As from 7 As can be seen, for example, the first negative-pole contact plate 19a is contacted by means of the contact section 27a with a free end of a contact tongue 8b of a second positive-pole contact plate 7b, and the second negative-pole contact plates 19b are contacted by means of their contact sections 27b with free ends of contact tongues 8b, 8c of a second and a third positive-pole contact plate 7b, 7c. From the overall view of 2 and 7 This results in the electrically parallel connected battery cells 11 of the first battery chamber 17a being connected in series to the electrically parallel connected battery cells 11 of the second battery chamber 17b.
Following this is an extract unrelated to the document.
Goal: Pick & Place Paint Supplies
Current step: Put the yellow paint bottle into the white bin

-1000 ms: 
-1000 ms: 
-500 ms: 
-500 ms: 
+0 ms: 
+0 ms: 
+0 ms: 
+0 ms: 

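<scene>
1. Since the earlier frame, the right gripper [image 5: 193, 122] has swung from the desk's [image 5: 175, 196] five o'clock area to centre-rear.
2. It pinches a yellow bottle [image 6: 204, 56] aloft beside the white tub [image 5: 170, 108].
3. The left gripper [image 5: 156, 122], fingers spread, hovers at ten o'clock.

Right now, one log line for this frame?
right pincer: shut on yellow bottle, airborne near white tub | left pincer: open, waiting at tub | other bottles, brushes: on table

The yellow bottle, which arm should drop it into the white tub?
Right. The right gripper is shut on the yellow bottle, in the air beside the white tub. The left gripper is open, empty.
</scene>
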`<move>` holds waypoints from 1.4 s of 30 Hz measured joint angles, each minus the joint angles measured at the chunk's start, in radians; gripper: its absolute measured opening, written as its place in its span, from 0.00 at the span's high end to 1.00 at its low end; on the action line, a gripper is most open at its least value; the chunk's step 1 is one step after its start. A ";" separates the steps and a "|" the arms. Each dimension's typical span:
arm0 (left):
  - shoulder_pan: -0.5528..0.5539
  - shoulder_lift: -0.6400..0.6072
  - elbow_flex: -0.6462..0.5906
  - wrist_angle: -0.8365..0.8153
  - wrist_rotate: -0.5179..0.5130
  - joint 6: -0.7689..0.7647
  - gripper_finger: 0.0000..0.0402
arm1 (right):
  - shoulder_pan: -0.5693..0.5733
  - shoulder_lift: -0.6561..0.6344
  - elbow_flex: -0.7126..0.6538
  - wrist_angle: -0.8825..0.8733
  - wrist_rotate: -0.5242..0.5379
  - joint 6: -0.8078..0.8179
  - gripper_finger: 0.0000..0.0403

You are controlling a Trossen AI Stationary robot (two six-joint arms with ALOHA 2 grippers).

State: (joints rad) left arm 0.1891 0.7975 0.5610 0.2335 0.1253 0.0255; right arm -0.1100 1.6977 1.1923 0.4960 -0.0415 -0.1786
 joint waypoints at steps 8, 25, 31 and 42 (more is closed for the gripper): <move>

In 9 A housing 1 with a first cover plate 28 arranged on its bottom is shown. With respect to the housing 1, the first cover plate 28 is arranged below the positive-pole contact plates 7a, 7b, 7c. In the area of the positive terminals of battery cells 11 arranged in the housing 1 (see 6 The first cover plate 28 has predetermined breaking points 29 or burst points, with only one predetermined breaking point 29 being shown as an example. The first cover plate 28 is perforated in the area of the predetermined breaking point 29. If, in the event of a defect, flames and/or solid particles escape from the positive terminal of a battery cell 11, the first cover plate 28 will break open in the area of the predetermined breaking point 29, thus allowing the flames and/or solid particles to escape in a directed manner.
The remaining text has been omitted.